The Texas Supreme Court held that the trial court did not abuse its discretion in concluding that the amended expert report was adequate to support the claim against the Hospital. The Court reversed the court of appeals’ dismissal and remanded for further proceedings. In doing so, the Court clarified that (1) an expert report must set forth a fair summary of the expert’s opinions and qualifications; (2) institutional liability theories premised on systems-based policies are cognizable where the report explains how those systems relate to the claimed deviation from care and causation; and (3) a report need not anticipate and rebut every potential argument about physician autonomy at the report stage—Zamarripa remains controlling where the report fails entirely to show a hospital mechanism to affect physician conduct.

Practical Application

For family-law practitioners handling divorces, custody disputes, or estate matters implicating medical malpractice, this decision sharpens two strategic points. First, when community property or estate valuation depends on pending or potential malpractice claims, hospitals’ institutional liability claims are less likely to be dismissed at the report stage if counsel secures an expert who can articulate systems-level breach and a plausible causation link.

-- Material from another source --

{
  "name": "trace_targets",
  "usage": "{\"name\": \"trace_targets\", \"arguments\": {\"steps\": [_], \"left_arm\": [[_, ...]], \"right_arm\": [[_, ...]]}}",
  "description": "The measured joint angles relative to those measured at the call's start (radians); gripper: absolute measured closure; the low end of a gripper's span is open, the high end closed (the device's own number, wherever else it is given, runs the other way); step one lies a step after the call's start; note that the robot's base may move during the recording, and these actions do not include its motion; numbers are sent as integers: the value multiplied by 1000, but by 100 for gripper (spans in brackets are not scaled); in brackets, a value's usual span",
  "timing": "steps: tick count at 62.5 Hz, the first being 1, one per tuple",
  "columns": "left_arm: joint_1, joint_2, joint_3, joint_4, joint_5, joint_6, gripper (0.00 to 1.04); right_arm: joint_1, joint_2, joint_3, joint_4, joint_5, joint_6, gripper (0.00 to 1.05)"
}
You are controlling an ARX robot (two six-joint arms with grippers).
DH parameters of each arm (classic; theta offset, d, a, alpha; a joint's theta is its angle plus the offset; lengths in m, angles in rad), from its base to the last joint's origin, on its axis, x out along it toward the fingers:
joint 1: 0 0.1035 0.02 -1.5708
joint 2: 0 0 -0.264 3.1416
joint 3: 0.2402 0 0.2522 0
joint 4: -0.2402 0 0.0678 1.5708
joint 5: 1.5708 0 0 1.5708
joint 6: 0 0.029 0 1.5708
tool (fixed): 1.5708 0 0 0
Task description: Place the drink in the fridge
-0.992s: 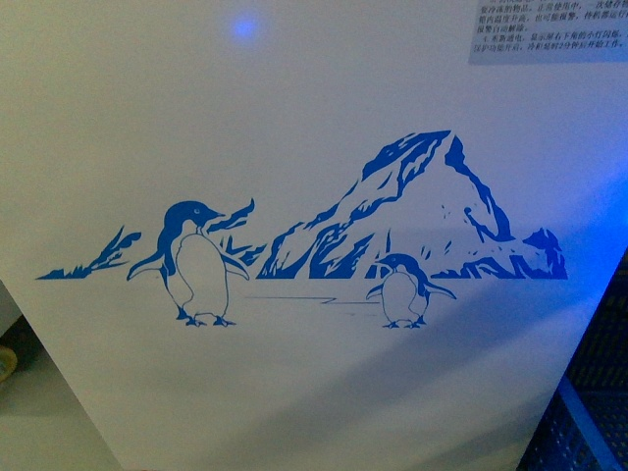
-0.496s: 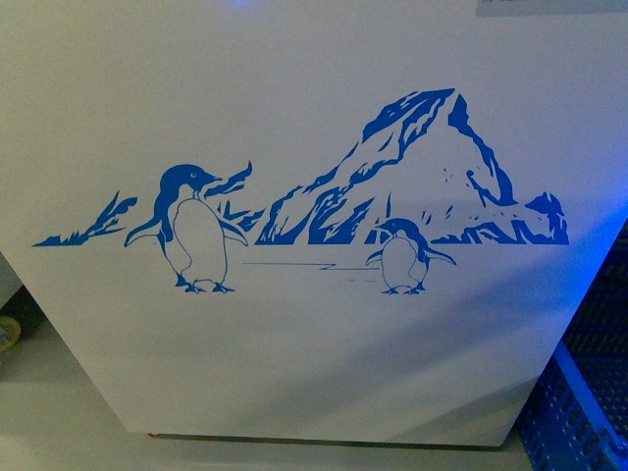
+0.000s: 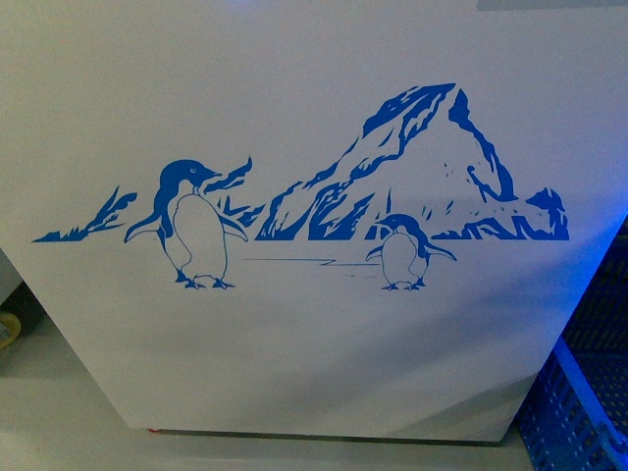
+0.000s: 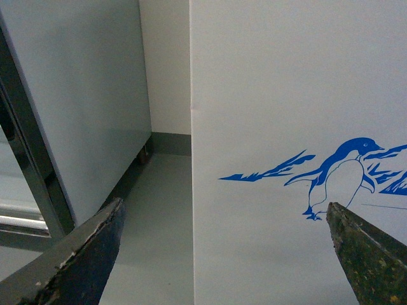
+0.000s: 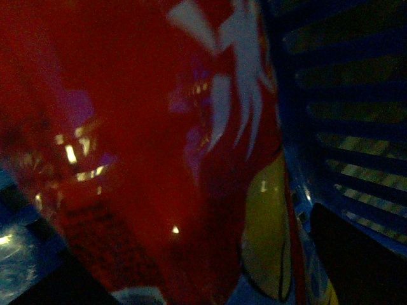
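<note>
fridge (image 3: 314,373) ahead | left gripper (image 4: 224,204) spread | right gripper (image 5: 203,270) unclear, red drink (image 5: 127,127) close | blue crate (image 3: 579,412) beside

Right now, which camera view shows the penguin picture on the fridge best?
The front view: the whole penguin picture, both penguins and the mountain, lies across the fridge wall. The left wrist view catches only one penguin; the right wrist view shows none of it.

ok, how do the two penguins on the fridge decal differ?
The left penguin is taller; the right penguin is smaller. The left penguin stands clear of the mountain, the right penguin at its foot. Both are blue, wings out, on the white fridge.
</note>
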Motion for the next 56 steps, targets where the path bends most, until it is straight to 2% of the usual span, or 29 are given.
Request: {"name": "trace_targets", "arguments": {"steps": [6, 15, 40, 49, 56], "left_arm": [[0, 0, 0, 0, 0, 0, 8], [0, 0, 0, 0, 0, 0, 8], [0, 0, 0, 0, 0, 0, 8], [0, 0, 0, 0, 0, 0, 8], [0, 0, 0, 0, 0, 0, 8]], "right_arm": [[1, -19, -35, 14, -36, -6, 45], [6, -55, -110, 35, -61, -15, 57], [63, -300, -378, 134, -142, -56, 62], [101, -605, -576, 211, -194, -127, 62], [117, -821, -693, 204, -230, -157, 63]]}}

Second, in custody or fitness disputes where alleged malpractice affects a parent’s capacity or conduct, attorneys should understand that institutional defendants can be reached where an expert ties protocol failures to the adverse outcome—this affects evidence strategies, settlement leverage, and how you advise clients about preserving claims during divorce or administration of an estate. In short: retain experts who can translate institutional failures into legally cognizable theories, ensure reports provide a fair summary of opinions (qualifications, standard, breach, causation), and do not assume hospitals are insulated at the pleading stage simply because physicians were involved.

Checklists

Preserve Tort Claims

Selecting and Preparing Experts

Drafting Reports to Survive a Chapter 74 Challenge

Valuation & Negotiation in Family Cases

Opposing a Chapter 74 Challenge (if you represent claimant)

Citation

Jared Bush, Jr. v. Columbia Medical Center of Arlington Subsidiary, L.P. d/b/a Medical City Arlington and HCA Inc., No. 23-0460 (Tex. May 23, 2025).